Let me know if there is a better approach to the following problem.  When the 
virtual machine does not respond to a state query I want the cluster to kick it

I could not find any useful docs for using the nagios plugins. After reading 
the documentation about running a custom script via the "monitor" function in 
the RA I determined that would not meet my requirements as it's only run on 
start and migrate(unless I read it incorrectly?).

Here is what I did (im on ubuntu 20.04):

cp /usr/lib/ocf/resource.d/heartbeat/VirtualDomain 
/usr/lib/ocf/resource.d/heartbeat/MyVirtDomain
cp /usr/share/resource-agents/ocft/configs/VirtualDomain cp 
/usr/share/resource-agents/ocft/configs/MyVirtDomain
sed -i 's/VirtualDomain/MyVirtDomain/g' 
/usr/lib/ocf/resource.d/heartbeat/MyVirtDomain
sed -i 's/VirtualDomain/MyVirtDomain/g' 
/usr/share/resource-agents/ocft/configs/MyVirtDomain

edited function *MyVirtDomain_status* in 
/usr/lib/ocf/resource.d/heartbeat/MyVirtDomain, adding the following to the 
status case *running|paused|idle|blocked|"in shutdown")*

FROM
                        running|paused|idle|blocked|"in shutdown")
                                # running: domain is currently actively 
consuming cycles
                                # paused: domain is paused (suspended)
                                # idle: domain is running but idle
                                # blocked: synonym for idle used by legacy Xen 
versions
                                # in shutdown: the domain is in process of 
shutting down, but has not completely shutdown or crashed.
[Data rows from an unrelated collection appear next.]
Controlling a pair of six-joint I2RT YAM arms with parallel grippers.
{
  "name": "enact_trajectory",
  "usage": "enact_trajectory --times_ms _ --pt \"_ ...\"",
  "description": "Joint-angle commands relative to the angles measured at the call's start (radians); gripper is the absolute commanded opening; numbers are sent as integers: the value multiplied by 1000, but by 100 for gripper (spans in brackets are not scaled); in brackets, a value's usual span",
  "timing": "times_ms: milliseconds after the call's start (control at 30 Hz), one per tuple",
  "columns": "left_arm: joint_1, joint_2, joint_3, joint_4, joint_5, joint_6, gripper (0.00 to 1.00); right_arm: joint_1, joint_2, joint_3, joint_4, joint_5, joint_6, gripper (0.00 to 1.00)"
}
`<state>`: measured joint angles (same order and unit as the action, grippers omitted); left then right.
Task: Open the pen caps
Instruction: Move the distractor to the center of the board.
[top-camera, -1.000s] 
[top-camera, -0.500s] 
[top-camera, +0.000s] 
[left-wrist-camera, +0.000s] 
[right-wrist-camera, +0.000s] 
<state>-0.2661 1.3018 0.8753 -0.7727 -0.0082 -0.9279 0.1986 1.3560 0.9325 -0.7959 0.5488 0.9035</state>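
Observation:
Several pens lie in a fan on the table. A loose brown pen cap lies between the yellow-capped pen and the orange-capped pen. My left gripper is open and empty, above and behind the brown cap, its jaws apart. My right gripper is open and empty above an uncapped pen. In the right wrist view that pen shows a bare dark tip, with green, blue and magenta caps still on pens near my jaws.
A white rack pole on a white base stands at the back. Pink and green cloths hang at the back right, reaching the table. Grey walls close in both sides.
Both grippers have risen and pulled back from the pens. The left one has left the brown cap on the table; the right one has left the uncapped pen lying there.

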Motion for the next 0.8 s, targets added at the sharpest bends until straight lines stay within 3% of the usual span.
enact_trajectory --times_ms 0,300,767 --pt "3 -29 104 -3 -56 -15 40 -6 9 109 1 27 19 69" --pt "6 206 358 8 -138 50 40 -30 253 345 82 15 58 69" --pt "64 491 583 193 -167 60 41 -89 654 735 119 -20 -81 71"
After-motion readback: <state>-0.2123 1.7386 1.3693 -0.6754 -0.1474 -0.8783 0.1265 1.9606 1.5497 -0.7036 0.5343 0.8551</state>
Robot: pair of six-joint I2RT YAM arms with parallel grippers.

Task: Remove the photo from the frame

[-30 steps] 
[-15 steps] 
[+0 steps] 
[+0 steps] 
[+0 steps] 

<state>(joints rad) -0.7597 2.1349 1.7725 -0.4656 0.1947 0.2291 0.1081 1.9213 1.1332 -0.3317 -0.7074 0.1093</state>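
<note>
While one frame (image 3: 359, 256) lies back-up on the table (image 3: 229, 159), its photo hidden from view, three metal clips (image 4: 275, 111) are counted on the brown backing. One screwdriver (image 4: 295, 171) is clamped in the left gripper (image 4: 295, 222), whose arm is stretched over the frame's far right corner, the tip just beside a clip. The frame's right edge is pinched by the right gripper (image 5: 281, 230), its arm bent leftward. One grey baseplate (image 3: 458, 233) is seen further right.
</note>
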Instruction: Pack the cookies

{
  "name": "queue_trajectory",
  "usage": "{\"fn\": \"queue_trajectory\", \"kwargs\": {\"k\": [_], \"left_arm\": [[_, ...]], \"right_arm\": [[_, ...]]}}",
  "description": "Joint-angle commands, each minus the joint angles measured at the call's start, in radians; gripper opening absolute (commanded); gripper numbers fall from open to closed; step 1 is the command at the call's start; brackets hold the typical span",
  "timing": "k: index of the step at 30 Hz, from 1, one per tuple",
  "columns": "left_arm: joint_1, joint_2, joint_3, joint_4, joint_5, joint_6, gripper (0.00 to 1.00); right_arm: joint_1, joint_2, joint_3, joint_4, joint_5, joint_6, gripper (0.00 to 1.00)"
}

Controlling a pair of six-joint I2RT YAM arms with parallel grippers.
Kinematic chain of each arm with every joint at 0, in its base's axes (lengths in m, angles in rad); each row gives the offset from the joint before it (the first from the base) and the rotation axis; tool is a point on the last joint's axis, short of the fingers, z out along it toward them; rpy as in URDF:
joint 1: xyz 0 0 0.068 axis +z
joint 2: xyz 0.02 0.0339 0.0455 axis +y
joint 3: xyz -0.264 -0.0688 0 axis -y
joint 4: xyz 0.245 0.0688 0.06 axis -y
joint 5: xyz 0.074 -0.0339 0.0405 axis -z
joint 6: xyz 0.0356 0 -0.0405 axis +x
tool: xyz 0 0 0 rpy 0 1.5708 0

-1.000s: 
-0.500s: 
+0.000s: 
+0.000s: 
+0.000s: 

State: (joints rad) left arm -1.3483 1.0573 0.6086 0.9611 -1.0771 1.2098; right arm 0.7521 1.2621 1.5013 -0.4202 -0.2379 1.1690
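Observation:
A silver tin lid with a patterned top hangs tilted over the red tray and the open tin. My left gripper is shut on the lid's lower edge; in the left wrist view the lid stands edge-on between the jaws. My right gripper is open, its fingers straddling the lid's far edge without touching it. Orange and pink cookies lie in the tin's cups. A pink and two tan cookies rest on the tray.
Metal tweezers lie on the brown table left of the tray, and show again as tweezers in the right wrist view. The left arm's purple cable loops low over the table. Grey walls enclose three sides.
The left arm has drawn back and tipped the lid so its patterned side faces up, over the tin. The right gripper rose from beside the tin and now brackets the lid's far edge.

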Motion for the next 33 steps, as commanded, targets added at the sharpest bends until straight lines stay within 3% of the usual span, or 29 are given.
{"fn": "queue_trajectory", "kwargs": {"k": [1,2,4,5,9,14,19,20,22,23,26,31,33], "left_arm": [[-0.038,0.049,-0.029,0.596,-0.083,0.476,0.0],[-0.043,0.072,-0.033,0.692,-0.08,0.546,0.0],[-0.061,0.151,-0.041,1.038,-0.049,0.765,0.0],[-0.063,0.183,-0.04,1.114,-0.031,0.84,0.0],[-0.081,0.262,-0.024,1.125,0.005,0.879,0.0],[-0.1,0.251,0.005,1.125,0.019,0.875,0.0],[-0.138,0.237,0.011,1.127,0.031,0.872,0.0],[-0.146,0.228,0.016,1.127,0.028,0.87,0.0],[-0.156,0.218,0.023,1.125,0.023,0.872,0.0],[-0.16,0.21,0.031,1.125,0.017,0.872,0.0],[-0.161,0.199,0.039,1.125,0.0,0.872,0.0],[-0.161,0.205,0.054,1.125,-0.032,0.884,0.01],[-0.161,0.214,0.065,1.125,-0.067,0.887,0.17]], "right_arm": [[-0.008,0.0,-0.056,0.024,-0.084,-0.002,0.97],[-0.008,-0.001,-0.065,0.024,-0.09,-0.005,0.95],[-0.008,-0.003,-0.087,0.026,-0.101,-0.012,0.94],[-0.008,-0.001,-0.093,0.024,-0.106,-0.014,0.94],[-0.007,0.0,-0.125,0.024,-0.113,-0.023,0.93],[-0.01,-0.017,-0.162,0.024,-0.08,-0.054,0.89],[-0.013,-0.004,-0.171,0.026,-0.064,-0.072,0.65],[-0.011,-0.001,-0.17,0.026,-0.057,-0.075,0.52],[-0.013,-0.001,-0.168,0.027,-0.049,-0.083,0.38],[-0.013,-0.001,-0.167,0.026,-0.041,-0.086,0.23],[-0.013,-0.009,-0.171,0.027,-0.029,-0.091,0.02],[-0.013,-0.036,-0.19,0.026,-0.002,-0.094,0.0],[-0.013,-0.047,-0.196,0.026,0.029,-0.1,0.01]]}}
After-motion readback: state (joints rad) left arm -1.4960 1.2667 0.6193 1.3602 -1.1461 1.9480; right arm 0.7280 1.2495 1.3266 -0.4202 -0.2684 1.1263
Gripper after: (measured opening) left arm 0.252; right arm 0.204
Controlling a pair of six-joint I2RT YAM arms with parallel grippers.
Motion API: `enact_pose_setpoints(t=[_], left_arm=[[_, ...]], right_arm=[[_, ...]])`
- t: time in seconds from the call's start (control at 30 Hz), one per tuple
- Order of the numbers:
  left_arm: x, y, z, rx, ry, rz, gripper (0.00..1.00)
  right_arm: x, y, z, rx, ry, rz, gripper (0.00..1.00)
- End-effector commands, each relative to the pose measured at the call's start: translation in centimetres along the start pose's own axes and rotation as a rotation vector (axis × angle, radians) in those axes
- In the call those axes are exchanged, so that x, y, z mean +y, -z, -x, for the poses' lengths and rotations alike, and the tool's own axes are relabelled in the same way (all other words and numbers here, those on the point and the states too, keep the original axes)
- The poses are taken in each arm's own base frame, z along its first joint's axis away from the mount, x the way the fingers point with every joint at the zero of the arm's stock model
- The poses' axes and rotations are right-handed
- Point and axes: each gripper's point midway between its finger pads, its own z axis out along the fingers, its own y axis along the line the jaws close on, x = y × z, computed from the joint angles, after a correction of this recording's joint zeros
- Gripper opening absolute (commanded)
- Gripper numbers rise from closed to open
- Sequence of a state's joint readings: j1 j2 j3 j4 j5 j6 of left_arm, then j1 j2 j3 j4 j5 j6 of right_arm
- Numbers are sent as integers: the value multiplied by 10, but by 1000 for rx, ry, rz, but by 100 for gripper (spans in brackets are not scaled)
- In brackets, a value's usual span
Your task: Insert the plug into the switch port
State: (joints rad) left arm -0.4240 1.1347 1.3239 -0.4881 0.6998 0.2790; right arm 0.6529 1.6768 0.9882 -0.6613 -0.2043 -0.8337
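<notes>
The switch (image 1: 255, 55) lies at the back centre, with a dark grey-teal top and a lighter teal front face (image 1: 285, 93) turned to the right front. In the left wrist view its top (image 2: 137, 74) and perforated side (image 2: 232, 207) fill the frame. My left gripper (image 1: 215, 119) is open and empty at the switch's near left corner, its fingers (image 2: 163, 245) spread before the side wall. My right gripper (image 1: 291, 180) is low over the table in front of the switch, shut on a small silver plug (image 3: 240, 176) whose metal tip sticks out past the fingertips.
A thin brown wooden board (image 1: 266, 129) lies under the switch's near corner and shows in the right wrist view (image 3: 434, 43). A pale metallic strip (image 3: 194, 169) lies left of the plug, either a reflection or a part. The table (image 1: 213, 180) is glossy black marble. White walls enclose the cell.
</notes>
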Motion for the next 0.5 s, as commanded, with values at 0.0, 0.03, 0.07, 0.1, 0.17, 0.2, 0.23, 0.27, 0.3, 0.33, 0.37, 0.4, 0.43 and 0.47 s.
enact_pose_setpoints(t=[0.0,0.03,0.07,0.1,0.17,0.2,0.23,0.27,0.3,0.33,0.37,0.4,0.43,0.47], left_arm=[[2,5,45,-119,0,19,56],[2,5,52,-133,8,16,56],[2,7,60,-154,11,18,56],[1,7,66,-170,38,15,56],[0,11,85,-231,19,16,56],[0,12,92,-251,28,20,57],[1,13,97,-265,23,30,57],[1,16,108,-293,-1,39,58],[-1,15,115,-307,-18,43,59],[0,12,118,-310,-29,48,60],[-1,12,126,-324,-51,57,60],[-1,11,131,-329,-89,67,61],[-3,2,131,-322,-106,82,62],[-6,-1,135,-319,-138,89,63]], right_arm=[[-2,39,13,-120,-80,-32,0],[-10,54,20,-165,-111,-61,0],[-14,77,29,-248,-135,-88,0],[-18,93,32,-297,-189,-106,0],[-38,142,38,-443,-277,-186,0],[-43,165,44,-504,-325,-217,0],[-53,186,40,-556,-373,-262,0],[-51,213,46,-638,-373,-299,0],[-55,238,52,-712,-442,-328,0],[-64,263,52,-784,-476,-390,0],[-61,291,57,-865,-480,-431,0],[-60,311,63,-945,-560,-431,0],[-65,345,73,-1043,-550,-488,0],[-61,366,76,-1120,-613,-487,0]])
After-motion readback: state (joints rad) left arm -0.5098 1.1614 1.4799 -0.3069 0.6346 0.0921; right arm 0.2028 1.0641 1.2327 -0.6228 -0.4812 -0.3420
                                ocf_log debug "Virtual domain $DOMAIN_NAME is 
currently $status."
                                rc=$OCF_SUCCESS

TO
                        running|paused|idle|blocked|"in shutdown")
                                # running: domain is currently actively 
consuming cycles
                                # paused: domain is paused (suspended)
                                # idle: domain is running but idle
                                # blocked: synonym for idle used by legacy Xen 
versions
                                # in shutdown: the domain is in process of 
shutting down, but has not completely shutdown or crashed.
                                custom_chk=$(/path/to/myscript.sh -H 
$DOMAIN_NAME -C guest-get-time -l 25 -w 1)
                                custom_rc=$?
                                if [ ${custom_rc} -eq 0 ]; then
                                  ocf_log debug "Virtual domain $DOMAIN_NAME is 
currently $status."
                                  rc=$OCF_SUCCESS
                                else
                                  ocf_log debug "Virtual domain $DOMAIN_NAME is 
currently ${custom_chk}."
                                  rc=$OCF_ERR_GENERIC
                                fi

The custom script uses the qemu-guest-agent in my guest, passing the parameter 
to grab the guest's time (seems to be most universal [windows, centos6, ubuntu, 
centos 7]). Runs 25 loops, sleeps 1 second between iterations, exit 0 as soon 
as the agent responds with the time and exit 1 after the 25th loop, which are 
OCF_SUCCESS and OCF_ERR_GENERIC based on docs.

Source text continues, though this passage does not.